ABOUT THIS EXERCISE ▸ Before answering, work out how many lines below contain the string "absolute"; the reply is that number alone.

● ● ●

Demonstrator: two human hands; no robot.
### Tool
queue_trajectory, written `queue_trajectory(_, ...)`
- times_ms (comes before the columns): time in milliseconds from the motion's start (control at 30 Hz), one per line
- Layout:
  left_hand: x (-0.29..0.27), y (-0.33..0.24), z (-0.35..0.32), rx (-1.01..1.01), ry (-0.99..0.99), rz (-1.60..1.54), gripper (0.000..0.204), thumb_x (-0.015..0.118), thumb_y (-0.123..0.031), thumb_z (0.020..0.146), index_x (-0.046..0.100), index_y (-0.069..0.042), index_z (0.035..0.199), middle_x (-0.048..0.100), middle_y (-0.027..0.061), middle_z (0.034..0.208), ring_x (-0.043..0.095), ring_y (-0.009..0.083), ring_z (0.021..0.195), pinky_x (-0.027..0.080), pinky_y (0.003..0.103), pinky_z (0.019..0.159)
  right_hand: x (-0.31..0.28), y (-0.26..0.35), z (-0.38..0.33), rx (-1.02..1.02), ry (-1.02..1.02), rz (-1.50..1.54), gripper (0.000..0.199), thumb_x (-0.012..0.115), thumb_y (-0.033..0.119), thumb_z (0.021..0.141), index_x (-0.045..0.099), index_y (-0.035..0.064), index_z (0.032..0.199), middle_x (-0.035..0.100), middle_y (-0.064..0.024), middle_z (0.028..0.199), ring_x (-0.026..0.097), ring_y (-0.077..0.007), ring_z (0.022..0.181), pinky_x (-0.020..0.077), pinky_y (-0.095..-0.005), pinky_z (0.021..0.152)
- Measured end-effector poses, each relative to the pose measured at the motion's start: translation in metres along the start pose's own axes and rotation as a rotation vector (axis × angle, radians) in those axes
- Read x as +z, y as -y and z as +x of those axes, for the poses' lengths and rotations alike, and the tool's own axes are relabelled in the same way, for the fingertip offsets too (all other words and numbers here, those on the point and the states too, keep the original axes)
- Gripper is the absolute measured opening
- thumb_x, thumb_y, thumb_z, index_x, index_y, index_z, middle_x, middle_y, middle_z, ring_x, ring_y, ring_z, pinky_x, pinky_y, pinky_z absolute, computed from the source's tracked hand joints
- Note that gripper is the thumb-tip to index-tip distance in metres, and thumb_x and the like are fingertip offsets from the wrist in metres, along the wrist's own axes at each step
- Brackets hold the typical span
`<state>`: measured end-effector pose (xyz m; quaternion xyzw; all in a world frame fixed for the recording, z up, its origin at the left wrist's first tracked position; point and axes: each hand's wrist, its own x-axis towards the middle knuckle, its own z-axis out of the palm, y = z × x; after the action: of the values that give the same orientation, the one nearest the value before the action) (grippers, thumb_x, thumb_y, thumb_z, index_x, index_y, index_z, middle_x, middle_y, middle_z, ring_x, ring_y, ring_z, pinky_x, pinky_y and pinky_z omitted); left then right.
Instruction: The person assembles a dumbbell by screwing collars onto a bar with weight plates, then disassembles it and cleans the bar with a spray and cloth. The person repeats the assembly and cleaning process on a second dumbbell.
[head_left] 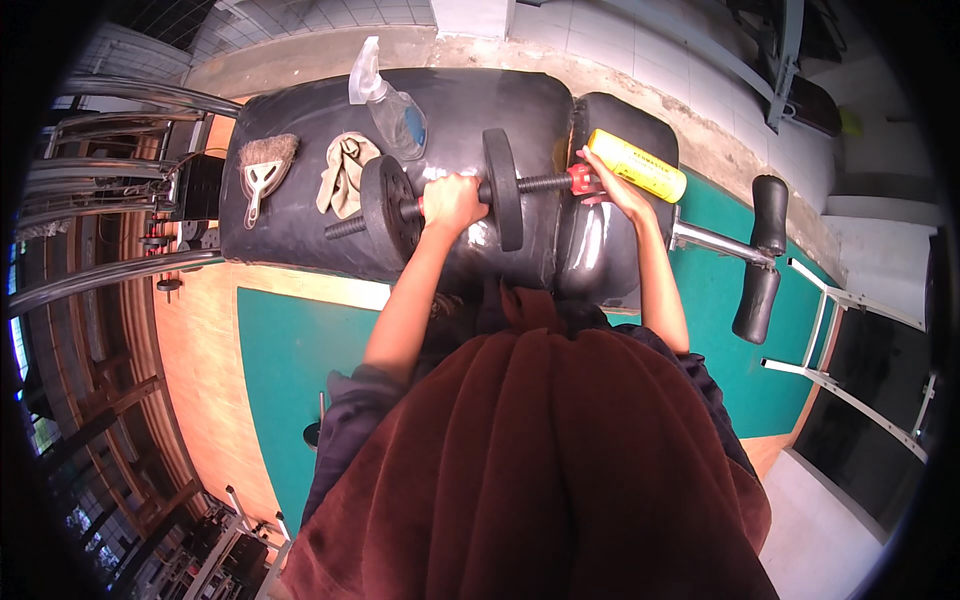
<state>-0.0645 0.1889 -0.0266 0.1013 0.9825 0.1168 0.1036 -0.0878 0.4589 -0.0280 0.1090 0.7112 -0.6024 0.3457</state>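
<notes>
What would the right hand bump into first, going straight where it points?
Apparently the red collar on the dumbbell bar, right at the fingertips of the right hand; whether they touch is unclear.

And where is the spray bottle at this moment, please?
In the head view, the spray bottle is on the black bench, upper left of centre, just right of the beige cloth.

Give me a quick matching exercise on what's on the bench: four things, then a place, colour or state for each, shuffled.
1. Dumbbell
2. Hand brush
3. Cloth
4. Cylindrical container

A. Crumpled, beige
B. Yellow, close to the right hand
C. Bar gripped by the left hand
D. Lying left of the cloth

Pairs: 1-C, 2-D, 3-A, 4-B
</notes>
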Motion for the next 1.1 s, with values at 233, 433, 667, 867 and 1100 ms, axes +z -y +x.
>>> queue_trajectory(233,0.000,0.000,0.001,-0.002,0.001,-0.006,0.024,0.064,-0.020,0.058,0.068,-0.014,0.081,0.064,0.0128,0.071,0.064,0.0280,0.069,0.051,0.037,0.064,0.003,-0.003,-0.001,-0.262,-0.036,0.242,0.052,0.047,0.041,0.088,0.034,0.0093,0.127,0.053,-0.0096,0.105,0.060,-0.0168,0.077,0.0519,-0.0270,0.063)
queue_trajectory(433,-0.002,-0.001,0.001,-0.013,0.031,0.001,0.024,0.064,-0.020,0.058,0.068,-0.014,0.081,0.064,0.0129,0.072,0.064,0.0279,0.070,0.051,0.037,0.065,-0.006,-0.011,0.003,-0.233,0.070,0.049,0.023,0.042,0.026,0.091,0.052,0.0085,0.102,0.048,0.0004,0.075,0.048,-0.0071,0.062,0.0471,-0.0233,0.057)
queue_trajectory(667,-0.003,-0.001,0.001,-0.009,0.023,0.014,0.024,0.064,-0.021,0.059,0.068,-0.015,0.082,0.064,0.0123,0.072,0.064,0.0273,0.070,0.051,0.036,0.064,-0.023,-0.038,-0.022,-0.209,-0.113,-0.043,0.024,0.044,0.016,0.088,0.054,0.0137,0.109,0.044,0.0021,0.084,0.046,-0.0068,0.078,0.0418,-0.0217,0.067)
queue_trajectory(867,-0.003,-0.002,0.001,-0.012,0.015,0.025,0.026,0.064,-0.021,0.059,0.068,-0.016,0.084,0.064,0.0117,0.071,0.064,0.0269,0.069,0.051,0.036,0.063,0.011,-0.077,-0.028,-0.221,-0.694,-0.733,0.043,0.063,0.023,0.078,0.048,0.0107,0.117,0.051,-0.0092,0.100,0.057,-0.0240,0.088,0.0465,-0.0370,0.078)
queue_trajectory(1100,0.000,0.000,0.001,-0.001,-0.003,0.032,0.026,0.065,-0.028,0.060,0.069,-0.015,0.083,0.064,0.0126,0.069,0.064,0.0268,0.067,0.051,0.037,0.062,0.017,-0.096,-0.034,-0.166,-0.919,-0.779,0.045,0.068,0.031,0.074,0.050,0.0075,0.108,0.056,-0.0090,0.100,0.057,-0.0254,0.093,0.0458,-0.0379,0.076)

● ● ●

RESPONSE TO THE EXERCISE ▸ 2